Team capability matters. The best platform on paper can fail if the team cannot operate it. Training, hiring, documentation, and support models should be part of the decision.
Governance matters. AWS and Azure both support strong governance, but the models feel different. AWS often centres around organisations, accounts, IAM, service control policies, and well-defined workload boundaries. Azure often centres around tenants, management groups, subscriptions, Azure Policy, Entra ID, and enterprise management integration. Consultants help map these models to the client's structure.
Commercial context matters. Pricing is workload-specific. Licensing, committed spend, data transfer, support, marketplace purchases, and operational effort can all change the real cost. Provider calculators are useful, but they are not a substitute for modelling real usage patterns.
What a good engagement looks like
A strong cloud consultancy engagement should produce tangible artefacts and working improvements, not just recommendations.
A typical flow starts with discovery, moves through business outcome definition, evaluates AWS and Azure fit, designs the landing zone and controls, proves the model with a pilot workload, then migrates or modernises in waves. After that, the focus shifts to stabilising operations and optimising cost, security, and delivery.
The pilot stage matters. It turns assumptions into evidence. A consultant might build a secure landing zone, migrate one representative workload, automate its deployment, configure monitoring, validate backup and recovery, and produce a cost model. That gives the organisation something more useful than theoretical confidence.
Westpoint's Toyota cloud migration case study is a useful example of the kind of outcome cloud work should aim for: migration and identity work tied to continuity, measurable savings, and enterprise-scale delivery constraints.
Signs you need a cloud consultant
You probably need cloud consultancy when the cost of getting cloud decisions wrong is high.
That may be because a migration deadline is approaching, a legacy platform is blocking product delivery, cloud costs are rising without clear ownership, security teams are uncomfortable with current controls, or internal teams are too stretched to design the foundations properly.
You may also need a consultant when there is disagreement between stakeholders. Engineering may want autonomy. Security may want control. Finance may want predictability. Operations may want stability. Product may want speed. A good consultant does not pick one group and ignore the others. They design an operating model where those needs can coexist with explicit trade-offs.
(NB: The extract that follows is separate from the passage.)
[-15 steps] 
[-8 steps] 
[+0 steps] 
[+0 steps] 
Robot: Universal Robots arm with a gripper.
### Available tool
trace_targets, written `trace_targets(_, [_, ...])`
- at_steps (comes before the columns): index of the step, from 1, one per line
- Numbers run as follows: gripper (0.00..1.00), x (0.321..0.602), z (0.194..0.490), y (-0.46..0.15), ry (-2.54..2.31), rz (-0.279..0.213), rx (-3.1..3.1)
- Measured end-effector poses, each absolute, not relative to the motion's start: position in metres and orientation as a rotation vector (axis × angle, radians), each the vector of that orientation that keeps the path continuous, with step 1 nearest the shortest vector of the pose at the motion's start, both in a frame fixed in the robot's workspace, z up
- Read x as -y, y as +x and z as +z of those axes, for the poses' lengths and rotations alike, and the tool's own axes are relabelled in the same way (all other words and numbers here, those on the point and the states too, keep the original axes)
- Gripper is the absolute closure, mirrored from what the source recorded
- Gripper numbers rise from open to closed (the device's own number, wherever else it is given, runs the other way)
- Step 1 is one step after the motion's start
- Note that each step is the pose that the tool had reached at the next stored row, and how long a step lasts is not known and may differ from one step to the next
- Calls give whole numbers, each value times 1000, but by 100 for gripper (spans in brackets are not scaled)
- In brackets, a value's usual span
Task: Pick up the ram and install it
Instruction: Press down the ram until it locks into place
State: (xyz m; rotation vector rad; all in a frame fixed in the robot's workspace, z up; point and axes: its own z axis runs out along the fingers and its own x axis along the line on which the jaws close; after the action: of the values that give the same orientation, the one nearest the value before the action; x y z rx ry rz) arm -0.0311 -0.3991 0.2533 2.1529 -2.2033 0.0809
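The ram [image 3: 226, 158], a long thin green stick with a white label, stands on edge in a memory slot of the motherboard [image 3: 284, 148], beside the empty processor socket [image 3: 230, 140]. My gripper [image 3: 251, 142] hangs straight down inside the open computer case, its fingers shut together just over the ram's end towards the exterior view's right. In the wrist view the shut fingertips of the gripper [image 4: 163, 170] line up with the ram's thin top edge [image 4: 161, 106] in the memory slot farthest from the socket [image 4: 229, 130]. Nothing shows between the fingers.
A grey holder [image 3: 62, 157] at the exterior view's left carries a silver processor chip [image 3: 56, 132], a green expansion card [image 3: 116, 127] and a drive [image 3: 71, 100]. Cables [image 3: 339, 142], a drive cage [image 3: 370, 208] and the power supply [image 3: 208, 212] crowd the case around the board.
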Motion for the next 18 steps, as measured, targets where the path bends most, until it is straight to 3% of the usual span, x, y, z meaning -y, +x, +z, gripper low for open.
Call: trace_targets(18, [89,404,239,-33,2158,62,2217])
What to expect from the right consultant
The right cloud consultant should ask uncomfortable, practical questions. They should be willing to challenge a migration that has no business case, a multi-cloud strategy that has no operating model, or a security policy that creates theatre without reducing risk.
They should also be hands-on enough to prove their recommendations. Cloud consultancy without delivery experience can become abstract. Delivery without strategic judgment can create technical debt quickly. You want both.
For AWS and Azure specifically, expect the consultant to explain the trade-offs in plain language, design foundations that your team can operate, and connect provider choices to measurable outcomes. The answer may be AWS. It may be Azure. It may be a staged approach where one platform is primary and the other is used only where it has a clear business reason.
The provider decision matters, but it is not the whole story. The bigger question is whether your organisation can use cloud to build, secure, operate, and improve systems with more confidence than it has today.
That is what a cloud consultant actually does.